Sepanjang hampir delapan tahun dalam kurun 2008-2016, Qatar memediasi hampir 10 konflik dan sengketa. Mulai dari konflik Darfur melalui Kesepakatan Damai Doha, pembebasan tawanan perang asal Djibouti di Eritrea, pembebasan sandera di Suriah, konflik di Yaman, krisis politik di Lebanon, hingga rekonsiliasi faksi-faksi di Palestina, termasuk Hamas dan Fatah.
Peran mediasi Qatar mulai menonjol sejak 2006 ketika negara itu menjadi anggota tidak tetap Dewan Keamanan PBB. Dengan peran mediasi yang dipilih Qatar, tak mengherankan negara itu membuka pintu bagi berbagai pihak atau kelompok dengan spektrum dan corak kepentingan yang juga beragam.
Qatar menyediakan pangkalan udara militer bagi Amerika Serikat di Al Udeid, sekitar 31 kilometer barat daya Doha. Pada saat bersamaan negara itu juga mengizinkan milisi Taliban dan kelompok Hamas membuka kantor perwakilannya di Doha.
Tentu, selain didasarkan pada prinsip dalam konstitusinya, ada sejumlah alasan mengapa Qatar memilih mediasi sebagai salah satu prioritas kebijakan strategisnya. Seperti pernah diuraikan dalam laporan analisis lembaga Brookings Doha Center (2014), dengan kebijakan itu, Doha berharap—misalnya—bisa mengurangi ancaman terorisme atau menciptakan lingkungan bisnis yang kondusif bagi investasi di negaranya.
Sebelum 2017, peran mediasi relatif mudah dijalankan Qatar. Adanya persepsi bahwa negara itu tidak memiliki bagasi kepentingan dan beban sejarah, seperti dialami beberapa mediator yang mapan di kawasan, seperti Arab Saudi atau Mesir, ikut mempermudah peran itu. Dan, memang, waktu itu Qatar berusaha menjaga kesan agar tak dianggap pesaing Arab Saudi.

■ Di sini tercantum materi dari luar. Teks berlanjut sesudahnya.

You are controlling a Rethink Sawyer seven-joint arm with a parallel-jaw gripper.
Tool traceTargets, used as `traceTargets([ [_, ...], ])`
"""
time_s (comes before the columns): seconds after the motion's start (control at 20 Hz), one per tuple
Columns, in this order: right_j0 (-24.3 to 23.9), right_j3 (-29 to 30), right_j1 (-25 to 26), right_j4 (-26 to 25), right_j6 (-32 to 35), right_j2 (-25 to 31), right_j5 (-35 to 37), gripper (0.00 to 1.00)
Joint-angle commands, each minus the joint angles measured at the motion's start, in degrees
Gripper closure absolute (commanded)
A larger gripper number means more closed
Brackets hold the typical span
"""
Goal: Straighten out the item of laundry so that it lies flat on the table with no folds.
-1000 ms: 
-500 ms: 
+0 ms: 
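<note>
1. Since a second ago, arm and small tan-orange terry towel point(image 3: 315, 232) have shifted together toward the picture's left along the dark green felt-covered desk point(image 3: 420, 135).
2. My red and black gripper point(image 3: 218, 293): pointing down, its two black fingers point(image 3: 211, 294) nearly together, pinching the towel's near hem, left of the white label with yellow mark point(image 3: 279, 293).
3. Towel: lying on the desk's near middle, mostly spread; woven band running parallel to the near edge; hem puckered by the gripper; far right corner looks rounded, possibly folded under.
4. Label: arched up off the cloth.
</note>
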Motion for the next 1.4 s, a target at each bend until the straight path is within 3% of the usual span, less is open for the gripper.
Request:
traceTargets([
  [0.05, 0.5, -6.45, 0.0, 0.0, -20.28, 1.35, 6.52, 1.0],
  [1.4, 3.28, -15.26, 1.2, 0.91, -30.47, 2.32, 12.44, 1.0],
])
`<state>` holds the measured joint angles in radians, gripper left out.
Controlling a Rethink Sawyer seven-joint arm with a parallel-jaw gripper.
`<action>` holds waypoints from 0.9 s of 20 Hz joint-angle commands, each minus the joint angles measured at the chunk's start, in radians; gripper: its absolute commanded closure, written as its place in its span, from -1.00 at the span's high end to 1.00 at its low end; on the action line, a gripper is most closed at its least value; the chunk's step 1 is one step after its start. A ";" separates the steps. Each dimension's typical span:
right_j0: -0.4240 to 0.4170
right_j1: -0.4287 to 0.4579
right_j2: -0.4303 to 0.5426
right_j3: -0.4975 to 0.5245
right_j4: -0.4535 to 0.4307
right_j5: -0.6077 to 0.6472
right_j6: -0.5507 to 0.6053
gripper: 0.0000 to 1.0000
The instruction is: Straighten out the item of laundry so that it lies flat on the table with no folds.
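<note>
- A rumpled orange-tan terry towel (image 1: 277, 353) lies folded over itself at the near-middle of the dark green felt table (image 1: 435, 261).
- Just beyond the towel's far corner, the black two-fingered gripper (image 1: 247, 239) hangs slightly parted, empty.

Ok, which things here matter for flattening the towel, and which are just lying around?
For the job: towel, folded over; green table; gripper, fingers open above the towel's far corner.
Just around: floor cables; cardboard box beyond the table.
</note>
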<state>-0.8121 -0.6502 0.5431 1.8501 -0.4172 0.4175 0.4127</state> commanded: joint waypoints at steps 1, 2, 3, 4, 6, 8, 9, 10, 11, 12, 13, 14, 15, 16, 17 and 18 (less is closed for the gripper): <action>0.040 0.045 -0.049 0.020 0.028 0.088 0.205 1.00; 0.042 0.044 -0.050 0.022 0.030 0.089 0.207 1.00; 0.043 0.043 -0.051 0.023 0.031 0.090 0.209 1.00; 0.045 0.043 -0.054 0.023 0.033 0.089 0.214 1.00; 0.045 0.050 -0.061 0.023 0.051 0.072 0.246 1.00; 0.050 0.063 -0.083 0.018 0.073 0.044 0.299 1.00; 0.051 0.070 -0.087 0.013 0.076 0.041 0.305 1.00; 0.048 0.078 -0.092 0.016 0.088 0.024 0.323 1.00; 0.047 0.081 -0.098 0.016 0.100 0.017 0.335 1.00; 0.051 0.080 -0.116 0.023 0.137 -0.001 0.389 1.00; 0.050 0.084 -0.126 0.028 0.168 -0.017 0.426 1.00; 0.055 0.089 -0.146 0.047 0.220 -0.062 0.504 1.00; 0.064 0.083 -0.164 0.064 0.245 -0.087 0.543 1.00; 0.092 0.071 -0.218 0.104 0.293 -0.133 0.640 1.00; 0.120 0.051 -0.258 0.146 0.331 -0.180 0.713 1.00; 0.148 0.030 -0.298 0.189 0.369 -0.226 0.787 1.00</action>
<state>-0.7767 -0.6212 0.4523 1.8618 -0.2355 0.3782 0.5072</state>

Situasinya agak berubah setelah meletus krisis diplomatik antara Qatar dan empat negara Arab (Arab Saudi, Uni Emirat Arab, Bahrain, dan Mesir), Juni 2017. Tak lagi seperti sebelumnya, Qatar kini masuk di pusaran konflik. Apalagi, dalam krisis diplomatik melawan Arab Saudi dan sekutunya, Qatar didukung Iran—rival Arab Saudi—dan Turki. Status honest broker yang sebelumnya mereka sandang itu mungkin mulai dipertanyakan.
Dalam konteks itu, kegagalan diplomasi Qatar sebagai penengah konflik AS dan Turki bisa terbaca. Menteri Luar Negeri Qatar Sheikh Mohammed bin Abdulrahman al-Thani membantah anggapan bahwa misinya ke Washington DC, Selasa (21/8/2018), adalah untuk menengahi konflik AS-Turki.
Dengan situasi seperti sekarang, konflik AS-Turki—yang dipicu soal penahanan Pendeta Andrew Brunson oleh Turki—kemungkinan belum akan terselesaikan dalam waktu dekat.